Apple Fights $2 Billion Fine Following Spotify Complaint

Apple Fights

In March, Apple was hit with a hefty €1.8 billion ($2 billion) fine after a 2019 complaint from Spotify. The complaint centered on Apple’s practice of charging app developers a 30% fee for the first year of user subscriptions and 15% for subsequent years. Spotify argued this forced them to raise subscription prices, giving Apple Music an unfair advantage.

Apple is not taking this fine lightly. According to Bloomberg, the company has filed a lawsuit with the EU’s General Court in Luxembourg, seeking to overturn the significant penalty.

Apple contends that the European Commission failed to provide convincing evidence that consumers were harmed by its App Store policies. However, this stance seems to ignore the fundamental principles of antitrust laws, which prohibit predatory pricing irrespective of its immediate impact on consumers.

Previously, apps were not even allowed to inform users about cheaper subscription options outside the App Store. The European Commission has since introduced regulations requiring Apple to allow developers to promote alternative payment methods.
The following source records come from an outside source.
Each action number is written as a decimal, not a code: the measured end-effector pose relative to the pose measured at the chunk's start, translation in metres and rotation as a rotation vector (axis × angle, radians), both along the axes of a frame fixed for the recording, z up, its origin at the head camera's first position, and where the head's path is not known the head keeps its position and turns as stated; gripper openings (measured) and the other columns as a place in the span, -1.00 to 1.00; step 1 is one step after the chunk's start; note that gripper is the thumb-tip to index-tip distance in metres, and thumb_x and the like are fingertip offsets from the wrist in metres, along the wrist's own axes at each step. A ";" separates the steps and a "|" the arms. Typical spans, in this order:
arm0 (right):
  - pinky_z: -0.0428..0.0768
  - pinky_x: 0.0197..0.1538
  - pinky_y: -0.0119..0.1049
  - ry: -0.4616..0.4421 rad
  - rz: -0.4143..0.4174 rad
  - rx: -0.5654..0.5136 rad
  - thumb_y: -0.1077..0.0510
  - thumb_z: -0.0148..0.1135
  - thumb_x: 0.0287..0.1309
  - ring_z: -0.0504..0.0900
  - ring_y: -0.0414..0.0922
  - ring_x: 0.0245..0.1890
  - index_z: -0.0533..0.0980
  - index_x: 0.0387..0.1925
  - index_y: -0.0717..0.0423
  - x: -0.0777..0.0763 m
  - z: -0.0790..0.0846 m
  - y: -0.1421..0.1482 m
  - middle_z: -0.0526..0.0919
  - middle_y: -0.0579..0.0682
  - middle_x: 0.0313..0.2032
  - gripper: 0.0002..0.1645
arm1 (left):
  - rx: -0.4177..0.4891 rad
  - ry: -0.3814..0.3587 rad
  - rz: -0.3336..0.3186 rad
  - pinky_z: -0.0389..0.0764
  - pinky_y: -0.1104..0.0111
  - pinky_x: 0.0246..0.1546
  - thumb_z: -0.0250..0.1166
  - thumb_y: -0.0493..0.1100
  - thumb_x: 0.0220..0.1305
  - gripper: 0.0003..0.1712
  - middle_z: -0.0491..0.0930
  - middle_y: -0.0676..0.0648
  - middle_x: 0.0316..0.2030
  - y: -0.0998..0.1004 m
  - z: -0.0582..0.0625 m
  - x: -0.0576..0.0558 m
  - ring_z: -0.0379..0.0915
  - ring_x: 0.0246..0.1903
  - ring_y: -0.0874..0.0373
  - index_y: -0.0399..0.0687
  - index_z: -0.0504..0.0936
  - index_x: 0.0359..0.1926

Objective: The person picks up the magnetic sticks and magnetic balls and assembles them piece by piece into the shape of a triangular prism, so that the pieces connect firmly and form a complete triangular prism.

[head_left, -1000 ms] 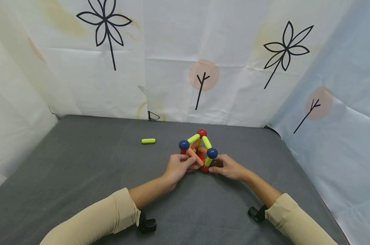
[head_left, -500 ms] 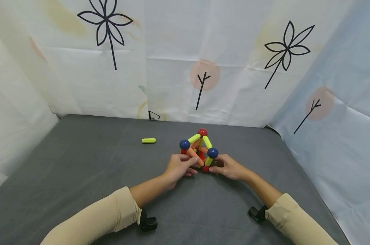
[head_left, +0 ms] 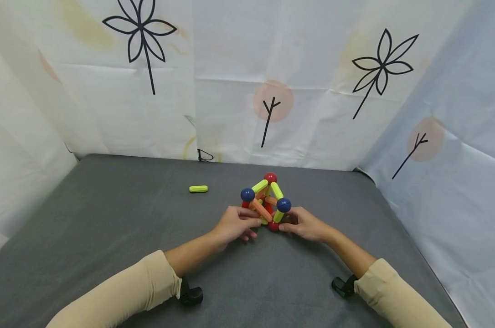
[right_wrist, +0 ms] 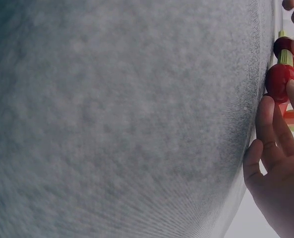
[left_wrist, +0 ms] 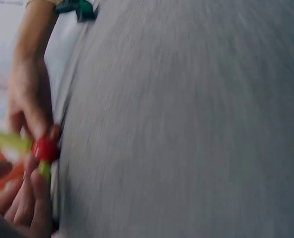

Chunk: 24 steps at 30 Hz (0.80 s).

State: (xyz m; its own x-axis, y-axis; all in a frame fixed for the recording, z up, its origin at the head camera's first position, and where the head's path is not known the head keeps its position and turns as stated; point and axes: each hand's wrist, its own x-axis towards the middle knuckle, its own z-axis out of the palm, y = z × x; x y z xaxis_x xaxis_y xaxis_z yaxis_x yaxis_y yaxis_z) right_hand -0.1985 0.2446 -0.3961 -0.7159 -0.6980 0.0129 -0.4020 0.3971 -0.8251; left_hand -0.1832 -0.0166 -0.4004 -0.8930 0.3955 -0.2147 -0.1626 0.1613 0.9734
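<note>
A ball-and-stick construction toy (head_left: 262, 210) stands on the grey table, built from red and blue balls joined by yellow, orange and red sticks. At its left my left hand (head_left: 231, 225) has its fingers loosely spread, the fingertips close to the lower sticks; contact is unclear. My right hand (head_left: 309, 225) pinches the red ball (head_left: 274, 226) at the lower front corner. In the right wrist view the thumb lies on that red ball (right_wrist: 279, 79), with other fingers beside it. The left wrist view is blurred; the red ball (left_wrist: 45, 149) and a yellow stick (left_wrist: 45, 171) show there.
A loose yellow stick (head_left: 198, 189) lies on the grey table (head_left: 141, 214) to the left of the structure. White fabric walls (head_left: 227, 118) with drawn plants stand behind the table and at both sides.
My left hand has slid slightly left and toward me, its thumb coming off the front orange stick. The right hand stays at the red ball, and the structure stands nearly as before.
</note>
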 end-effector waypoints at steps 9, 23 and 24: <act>0.57 -0.01 -0.32 -0.034 -0.030 0.008 0.30 0.20 0.34 0.59 0.09 0.03 0.47 0.15 0.36 0.000 0.002 -0.002 0.62 0.23 0.03 -0.62 | -0.296 0.556 -0.220 0.65 0.22 -0.18 0.38 -0.34 0.23 -0.71 0.72 -0.10 -0.21 -0.083 0.009 -0.050 0.64 -0.22 0.10 -0.33 0.68 -0.02; 0.61 -0.12 -0.28 -0.053 -0.032 0.030 0.28 0.19 0.36 0.61 0.03 -0.12 0.46 0.15 0.35 0.002 0.005 -0.001 0.64 0.20 -0.03 -0.62 | -0.541 0.646 0.038 0.46 -0.10 0.10 0.41 -0.38 0.19 -0.45 0.69 -0.28 -0.05 -0.149 -0.015 -0.096 0.56 0.04 -0.20 -0.34 0.53 0.22; 0.61 -0.12 -0.29 -0.052 -0.032 0.030 0.28 0.19 0.36 0.61 0.03 -0.11 0.46 0.15 0.35 0.002 0.005 -0.001 0.64 0.20 -0.02 -0.62 | -0.537 0.648 0.047 0.47 -0.10 0.09 0.40 -0.39 0.19 -0.47 0.69 -0.28 -0.07 -0.149 -0.015 -0.096 0.57 0.02 -0.20 -0.34 0.54 0.20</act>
State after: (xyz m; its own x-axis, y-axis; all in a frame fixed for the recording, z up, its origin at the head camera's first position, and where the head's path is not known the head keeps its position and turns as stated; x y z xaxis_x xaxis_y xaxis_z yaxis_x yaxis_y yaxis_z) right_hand -0.1968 0.2435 -0.3914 -0.7367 -0.6747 -0.0454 -0.3458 0.4336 -0.8321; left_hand -0.2794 -0.1652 -0.4157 -0.9173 0.3455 0.1979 0.3839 0.6359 0.6695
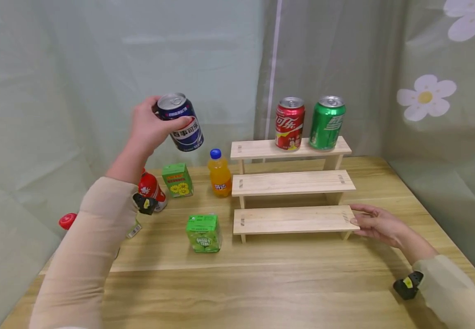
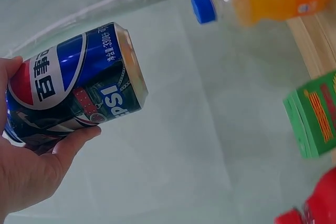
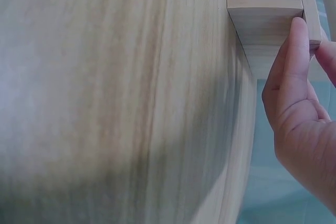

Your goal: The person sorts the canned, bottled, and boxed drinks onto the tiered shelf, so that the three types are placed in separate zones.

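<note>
High over the back left of the table, my left hand [image 1: 149, 125] grips a dark blue Pepsi can [image 1: 186, 130], thumb across its front label. In the left wrist view the can [image 2: 79, 82] tilts, its bottom end facing the bottle. My right hand [image 1: 379, 226] pinches the right end of the lowest step of a three-step wooden display rack [image 1: 291, 220]; in the right wrist view its fingers [image 3: 298, 51] lie under the board, the thumb on the other side. On the top step stand a red cola can [image 1: 290, 123] and a green can [image 1: 328, 123].
Left of the rack stand an orange soda bottle [image 1: 220, 176], a green carton with yellow flowers [image 1: 177, 180] and a bright green carton [image 1: 203, 234]. A red bottle [image 1: 150, 185] and a red cap [image 1: 67, 220] are partly behind my left arm. Curtains [image 1: 200, 55] enclose the wooden table [image 1: 262, 292].
</note>
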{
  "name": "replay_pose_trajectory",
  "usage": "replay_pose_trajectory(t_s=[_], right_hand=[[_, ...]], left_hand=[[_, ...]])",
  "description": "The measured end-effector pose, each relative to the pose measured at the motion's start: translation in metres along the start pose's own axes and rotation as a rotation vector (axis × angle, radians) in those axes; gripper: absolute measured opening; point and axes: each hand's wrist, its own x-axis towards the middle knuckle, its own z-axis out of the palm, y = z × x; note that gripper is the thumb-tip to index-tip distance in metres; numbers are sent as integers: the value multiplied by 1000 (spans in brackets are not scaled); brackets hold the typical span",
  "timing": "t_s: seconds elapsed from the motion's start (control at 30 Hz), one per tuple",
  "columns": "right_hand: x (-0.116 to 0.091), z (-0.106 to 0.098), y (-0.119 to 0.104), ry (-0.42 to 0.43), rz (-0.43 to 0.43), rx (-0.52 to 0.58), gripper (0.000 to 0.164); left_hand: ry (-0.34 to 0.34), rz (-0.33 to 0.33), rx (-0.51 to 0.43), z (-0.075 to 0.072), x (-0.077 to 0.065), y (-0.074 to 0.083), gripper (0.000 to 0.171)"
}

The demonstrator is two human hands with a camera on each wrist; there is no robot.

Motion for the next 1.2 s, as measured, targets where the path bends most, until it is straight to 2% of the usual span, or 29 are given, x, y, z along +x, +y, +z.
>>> replay_pose_trajectory(t_s=[0.07,0.27,0.47,0.7,0.9,1.2], right_hand=[[0,-1,0,0,1,-10,33],[1,-1,3,19,19,-55,54],[1,-2,6,5,15,-45,55],[-1,-2,7,-17,9,-7,33],[0,-2,6,-22,10,23,32],[2,-3,2,-44,-1,22,31]], left_hand=[[-5,3,-26,6,1,4,73],[-26,31,-52,27,8,9,70],[-40,59,-81,46,15,11,66],[-73,48,-120,69,21,15,65],[-91,51,-135,84,26,17,65],[-124,91,-136,105,30,28,65]])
These changes mean developers can now include their own purchase links in the App Store, thereby bypassing the “Apple Tax.” Nevertheless, Apple still takes a commission on these transactions, though the rates have been slightly reduced to a range of 12 to 27% from the original 15 to 30%.

Despite the introduction of third-party purchase links, their commercial viability remains limited due to high commissions and various restrictions imposed by Apple.